Target PTINR for Bridging from Lovenox to Warfarin
The target PTINR for bridging from Lovenox (enoxaparin) to warfarin is 2.0 or greater for at least 24 hours, with concurrent administration of both medications for at least 5 days during the transition period.
Bridging Protocol Overview
When transitioning from Lovenox to warfarin, a systematic approach is necessary to ensure adequate anticoagulation throughout the transition period.
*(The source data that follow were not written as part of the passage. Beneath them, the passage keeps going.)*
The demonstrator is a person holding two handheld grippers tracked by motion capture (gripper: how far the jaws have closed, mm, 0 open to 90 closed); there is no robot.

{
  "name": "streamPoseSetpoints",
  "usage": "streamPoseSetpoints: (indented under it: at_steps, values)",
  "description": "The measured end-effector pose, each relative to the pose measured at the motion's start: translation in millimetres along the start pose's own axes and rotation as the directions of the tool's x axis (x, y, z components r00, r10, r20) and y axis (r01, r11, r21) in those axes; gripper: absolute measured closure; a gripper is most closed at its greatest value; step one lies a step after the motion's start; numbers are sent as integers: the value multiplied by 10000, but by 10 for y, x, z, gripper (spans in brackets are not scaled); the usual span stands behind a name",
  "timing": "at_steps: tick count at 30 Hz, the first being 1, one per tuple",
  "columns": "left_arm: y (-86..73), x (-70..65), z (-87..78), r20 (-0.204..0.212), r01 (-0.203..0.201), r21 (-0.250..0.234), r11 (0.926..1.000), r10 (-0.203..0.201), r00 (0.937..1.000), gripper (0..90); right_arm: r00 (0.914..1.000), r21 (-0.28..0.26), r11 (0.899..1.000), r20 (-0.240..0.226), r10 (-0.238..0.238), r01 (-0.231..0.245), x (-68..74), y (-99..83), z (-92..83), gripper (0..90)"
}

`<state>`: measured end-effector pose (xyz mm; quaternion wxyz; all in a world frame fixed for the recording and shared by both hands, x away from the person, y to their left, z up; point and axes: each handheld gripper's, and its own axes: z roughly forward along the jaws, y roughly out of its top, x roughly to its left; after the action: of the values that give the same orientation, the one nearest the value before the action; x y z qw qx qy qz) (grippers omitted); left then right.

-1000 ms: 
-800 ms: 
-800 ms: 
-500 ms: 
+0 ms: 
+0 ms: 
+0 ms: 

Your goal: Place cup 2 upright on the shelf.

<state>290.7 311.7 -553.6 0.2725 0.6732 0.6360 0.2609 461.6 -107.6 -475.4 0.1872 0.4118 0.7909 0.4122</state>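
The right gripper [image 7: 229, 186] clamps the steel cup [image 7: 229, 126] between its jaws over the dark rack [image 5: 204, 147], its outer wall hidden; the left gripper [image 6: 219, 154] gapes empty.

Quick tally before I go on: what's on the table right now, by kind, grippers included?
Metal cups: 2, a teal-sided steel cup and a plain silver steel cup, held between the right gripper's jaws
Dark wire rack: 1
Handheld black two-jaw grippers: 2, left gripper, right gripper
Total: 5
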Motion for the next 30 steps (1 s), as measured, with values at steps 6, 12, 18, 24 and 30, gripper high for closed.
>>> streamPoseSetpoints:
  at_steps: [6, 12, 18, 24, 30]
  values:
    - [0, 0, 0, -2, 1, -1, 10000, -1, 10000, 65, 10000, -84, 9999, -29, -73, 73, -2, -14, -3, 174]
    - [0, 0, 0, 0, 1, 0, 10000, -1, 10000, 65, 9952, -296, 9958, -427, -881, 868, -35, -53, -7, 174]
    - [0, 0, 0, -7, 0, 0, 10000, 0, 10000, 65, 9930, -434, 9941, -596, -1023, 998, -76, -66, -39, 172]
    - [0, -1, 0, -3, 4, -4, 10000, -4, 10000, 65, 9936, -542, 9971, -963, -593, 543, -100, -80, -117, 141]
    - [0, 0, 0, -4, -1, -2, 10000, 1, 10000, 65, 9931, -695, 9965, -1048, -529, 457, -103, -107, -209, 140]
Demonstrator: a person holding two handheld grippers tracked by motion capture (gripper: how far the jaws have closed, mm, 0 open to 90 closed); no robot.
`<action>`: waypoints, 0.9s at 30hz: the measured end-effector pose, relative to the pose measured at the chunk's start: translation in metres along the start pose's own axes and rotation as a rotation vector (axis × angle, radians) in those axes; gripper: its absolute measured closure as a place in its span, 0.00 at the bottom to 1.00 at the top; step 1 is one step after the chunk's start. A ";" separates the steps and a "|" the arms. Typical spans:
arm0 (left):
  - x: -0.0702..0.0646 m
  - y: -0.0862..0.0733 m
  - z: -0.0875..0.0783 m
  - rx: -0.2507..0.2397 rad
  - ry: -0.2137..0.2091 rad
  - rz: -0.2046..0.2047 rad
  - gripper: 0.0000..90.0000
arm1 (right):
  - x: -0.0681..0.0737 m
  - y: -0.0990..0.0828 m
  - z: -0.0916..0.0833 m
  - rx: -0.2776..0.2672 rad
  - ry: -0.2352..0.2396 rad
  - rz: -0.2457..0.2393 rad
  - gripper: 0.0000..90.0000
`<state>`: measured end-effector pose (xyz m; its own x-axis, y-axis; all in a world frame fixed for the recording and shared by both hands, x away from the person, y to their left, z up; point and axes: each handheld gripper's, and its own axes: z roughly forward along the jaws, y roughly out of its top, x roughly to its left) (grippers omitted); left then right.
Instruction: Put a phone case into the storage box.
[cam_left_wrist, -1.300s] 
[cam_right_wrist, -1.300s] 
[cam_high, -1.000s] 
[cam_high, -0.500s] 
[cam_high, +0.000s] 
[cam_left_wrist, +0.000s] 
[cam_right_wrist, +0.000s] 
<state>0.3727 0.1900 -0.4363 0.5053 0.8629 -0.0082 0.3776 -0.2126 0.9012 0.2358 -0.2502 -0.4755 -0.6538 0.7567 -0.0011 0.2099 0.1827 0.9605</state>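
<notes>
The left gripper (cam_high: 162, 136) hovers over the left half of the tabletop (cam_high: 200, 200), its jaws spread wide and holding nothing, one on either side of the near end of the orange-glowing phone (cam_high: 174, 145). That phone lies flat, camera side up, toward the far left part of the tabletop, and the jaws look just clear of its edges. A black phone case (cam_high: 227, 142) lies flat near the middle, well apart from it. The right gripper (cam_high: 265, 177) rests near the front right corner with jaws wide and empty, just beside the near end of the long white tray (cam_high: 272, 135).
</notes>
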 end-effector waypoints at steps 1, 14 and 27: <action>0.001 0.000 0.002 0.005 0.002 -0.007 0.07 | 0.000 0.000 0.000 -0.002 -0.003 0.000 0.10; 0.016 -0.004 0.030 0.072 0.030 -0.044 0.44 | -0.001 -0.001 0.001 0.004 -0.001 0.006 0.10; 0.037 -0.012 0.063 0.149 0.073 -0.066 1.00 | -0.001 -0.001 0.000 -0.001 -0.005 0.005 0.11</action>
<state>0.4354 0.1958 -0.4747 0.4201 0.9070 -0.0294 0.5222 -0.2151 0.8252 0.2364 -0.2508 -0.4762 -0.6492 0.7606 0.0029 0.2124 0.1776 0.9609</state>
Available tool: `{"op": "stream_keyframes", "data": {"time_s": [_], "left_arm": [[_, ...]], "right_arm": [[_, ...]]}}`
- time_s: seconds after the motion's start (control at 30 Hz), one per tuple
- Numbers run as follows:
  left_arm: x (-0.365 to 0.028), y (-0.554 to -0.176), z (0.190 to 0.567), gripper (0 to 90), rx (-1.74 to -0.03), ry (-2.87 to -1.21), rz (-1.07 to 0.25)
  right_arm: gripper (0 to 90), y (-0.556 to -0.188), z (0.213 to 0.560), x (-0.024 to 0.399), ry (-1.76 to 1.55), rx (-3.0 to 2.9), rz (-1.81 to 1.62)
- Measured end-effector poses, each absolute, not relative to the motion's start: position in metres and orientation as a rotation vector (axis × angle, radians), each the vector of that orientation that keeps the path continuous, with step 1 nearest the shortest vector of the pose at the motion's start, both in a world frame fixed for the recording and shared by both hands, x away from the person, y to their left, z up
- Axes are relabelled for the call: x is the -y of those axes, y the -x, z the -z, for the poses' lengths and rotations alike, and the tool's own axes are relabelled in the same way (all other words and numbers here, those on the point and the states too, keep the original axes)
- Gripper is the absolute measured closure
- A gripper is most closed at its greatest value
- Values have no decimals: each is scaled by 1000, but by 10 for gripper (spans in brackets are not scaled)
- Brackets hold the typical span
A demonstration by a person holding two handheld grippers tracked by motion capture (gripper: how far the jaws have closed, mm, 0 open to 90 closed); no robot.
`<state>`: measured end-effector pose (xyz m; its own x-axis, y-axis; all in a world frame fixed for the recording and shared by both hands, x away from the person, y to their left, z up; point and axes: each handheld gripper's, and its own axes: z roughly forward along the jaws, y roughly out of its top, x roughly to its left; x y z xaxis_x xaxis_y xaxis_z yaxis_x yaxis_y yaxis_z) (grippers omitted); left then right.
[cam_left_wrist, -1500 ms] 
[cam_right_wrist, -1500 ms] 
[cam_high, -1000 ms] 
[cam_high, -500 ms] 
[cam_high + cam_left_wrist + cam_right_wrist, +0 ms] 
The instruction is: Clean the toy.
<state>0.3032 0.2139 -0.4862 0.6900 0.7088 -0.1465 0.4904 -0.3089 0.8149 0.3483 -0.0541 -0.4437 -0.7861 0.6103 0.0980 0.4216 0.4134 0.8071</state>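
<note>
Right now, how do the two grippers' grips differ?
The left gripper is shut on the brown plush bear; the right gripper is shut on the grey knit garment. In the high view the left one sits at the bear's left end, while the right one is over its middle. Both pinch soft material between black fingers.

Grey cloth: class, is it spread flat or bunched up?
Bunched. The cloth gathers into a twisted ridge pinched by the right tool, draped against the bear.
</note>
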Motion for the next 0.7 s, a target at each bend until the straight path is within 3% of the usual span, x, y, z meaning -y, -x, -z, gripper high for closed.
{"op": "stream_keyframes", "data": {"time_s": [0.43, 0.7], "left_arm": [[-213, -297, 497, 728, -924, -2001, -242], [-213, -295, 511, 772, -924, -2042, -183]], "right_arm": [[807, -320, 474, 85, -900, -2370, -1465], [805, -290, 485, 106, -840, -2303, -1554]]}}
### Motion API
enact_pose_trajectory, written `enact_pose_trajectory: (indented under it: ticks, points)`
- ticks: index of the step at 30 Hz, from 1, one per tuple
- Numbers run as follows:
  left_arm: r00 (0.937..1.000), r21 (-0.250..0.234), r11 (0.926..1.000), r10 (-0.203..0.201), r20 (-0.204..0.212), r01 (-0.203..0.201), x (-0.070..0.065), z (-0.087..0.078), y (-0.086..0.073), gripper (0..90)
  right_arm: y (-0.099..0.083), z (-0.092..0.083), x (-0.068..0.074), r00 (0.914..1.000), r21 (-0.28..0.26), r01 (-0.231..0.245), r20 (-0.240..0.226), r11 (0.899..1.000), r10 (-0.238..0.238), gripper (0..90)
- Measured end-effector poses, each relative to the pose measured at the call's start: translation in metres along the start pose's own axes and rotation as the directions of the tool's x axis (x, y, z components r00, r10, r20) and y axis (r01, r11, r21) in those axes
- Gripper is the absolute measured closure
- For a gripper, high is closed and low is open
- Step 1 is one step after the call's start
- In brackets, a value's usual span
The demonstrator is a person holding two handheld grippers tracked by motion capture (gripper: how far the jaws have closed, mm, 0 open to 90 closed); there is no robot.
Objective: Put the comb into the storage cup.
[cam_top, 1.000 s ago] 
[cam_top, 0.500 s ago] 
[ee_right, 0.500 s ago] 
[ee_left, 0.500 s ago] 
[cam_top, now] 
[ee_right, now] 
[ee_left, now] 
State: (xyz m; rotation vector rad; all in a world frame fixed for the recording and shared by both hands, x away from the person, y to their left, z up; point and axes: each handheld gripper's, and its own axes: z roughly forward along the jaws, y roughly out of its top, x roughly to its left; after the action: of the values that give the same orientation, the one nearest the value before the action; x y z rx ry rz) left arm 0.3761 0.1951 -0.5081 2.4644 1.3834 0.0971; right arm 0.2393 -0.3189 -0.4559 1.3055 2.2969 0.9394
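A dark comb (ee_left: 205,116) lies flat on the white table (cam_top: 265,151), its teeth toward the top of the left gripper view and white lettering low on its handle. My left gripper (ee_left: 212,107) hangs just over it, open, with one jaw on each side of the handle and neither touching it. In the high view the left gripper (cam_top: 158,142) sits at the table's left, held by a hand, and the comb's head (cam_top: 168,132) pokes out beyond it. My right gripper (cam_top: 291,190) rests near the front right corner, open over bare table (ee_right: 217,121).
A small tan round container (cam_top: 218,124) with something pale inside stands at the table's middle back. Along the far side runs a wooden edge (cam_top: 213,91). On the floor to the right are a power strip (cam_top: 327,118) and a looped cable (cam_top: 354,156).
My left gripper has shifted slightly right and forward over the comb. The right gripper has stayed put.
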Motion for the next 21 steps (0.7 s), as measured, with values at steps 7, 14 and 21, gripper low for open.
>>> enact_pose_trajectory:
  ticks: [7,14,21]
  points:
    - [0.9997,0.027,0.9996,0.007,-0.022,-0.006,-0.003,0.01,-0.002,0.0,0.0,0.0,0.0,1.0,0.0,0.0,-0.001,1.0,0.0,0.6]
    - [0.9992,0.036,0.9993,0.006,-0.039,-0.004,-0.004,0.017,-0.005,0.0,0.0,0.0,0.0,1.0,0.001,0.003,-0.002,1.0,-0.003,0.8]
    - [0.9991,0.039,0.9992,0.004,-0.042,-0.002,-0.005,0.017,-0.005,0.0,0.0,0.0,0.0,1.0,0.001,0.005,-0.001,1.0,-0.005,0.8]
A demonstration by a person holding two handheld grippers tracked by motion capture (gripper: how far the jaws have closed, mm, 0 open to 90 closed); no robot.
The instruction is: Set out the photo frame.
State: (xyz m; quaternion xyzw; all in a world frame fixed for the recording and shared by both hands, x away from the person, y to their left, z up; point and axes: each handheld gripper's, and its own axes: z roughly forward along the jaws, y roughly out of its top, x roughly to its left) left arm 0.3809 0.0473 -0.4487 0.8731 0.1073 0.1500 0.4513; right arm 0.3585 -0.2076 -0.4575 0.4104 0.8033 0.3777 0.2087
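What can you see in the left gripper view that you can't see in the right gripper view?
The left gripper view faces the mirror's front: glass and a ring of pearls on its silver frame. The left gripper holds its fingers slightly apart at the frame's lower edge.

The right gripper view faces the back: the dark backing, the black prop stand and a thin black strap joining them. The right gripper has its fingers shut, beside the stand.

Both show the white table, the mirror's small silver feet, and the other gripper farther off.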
The process involves:
Initiation Phase:
- Start warfarin while continuing Lovenox at full therapeutic dose
- Typical warfarin starting dose: 2.5-5 mg daily (adjusted based on subsequent INR values) 1
- Continue both medications concurrently for at least 5 days
Monitoring Phase:
- Check INR regularly during the transition period
- Continue Lovenox until INR reaches ≥2.0 for at least 24 hours 1
Discontinuation Phase:
- Once INR ≥2.0 for 24 hours, Lovenox can be safely discontinued
- Continue warfarin alone with regular INR monitoring until stable
Target INR Ranges by Indication
The target INR range depends on the underlying condition:
- Standard risk conditions (atrial fibrillation, venous thromboembolism): INR 2.0-3.0 1
- High risk conditions (mechanical heart valves, recurrent thrombosis): INR 2.5-3.5 1
- Patients at high bleeding risk: Consider lower target INR of 2.0-2.5 1
Evidence-Based Bridging Considerations
Duration of Overlap
The American College of Chest Physicians guidelines recommend continuing both Lovenox and warfarin for at least 5 days and until the INR is ≥2.0 for at least 24 hours 1. This ensures adequate anticoagulation throughout the transition period.
Dosing Recommendations
For therapeutic anticoagulation during bridging:
- Enoxaparin: 1 mg/kg SC every 12 hours or 1.5 mg/kg once daily 1
- Warfarin: Initial dose 2.5-5 mg daily, with subsequent dosing based on INR values 1
Monitoring Frequency
INR should be checked regularly during the transition period, typically every 1-2 days until stable therapeutic levels are achieved 1.
Special Considerations
High Thrombotic Risk Patients
For patients at high risk of thromboembolism (mechanical heart valves, recent thrombosis):
- More intensive monitoring may be warranted
- Consider higher target INR range (2.5-3.5) 1
- Ensure no gaps in anticoagulation coverage during transition
Bleeding Risk Assessment
Patients with increased bleeding risk may benefit from:
- Lower target INR (2.0-2.5) 1
- More frequent INR monitoring during transition
- Careful assessment of concurrent medications that may increase bleeding risk
Common Pitfalls to Avoid
Premature discontinuation of Lovenox: Discontinuing Lovenox before INR reaches ≥2.0 for 24 hours may lead to inadequate anticoagulation and increased thrombotic risk 1
Inadequate overlap period: The minimum 5-day overlap is critical even if INR reaches target range earlier 1
Infrequent INR monitoring: During the transition period, more frequent monitoring is needed to ensure proper anticoagulation
Failure to consider patient-specific factors: Age, renal function, concomitant medications, and bleeding risk can all affect the transition process and may require dose adjustments
By following these guidelines and ensuring adequate overlap between Lovenox and warfarin with appropriate INR monitoring, clinicians can safely and effectively transition patients from parenteral to oral anticoagulation while maintaining therapeutic anticoagulation throughout the process.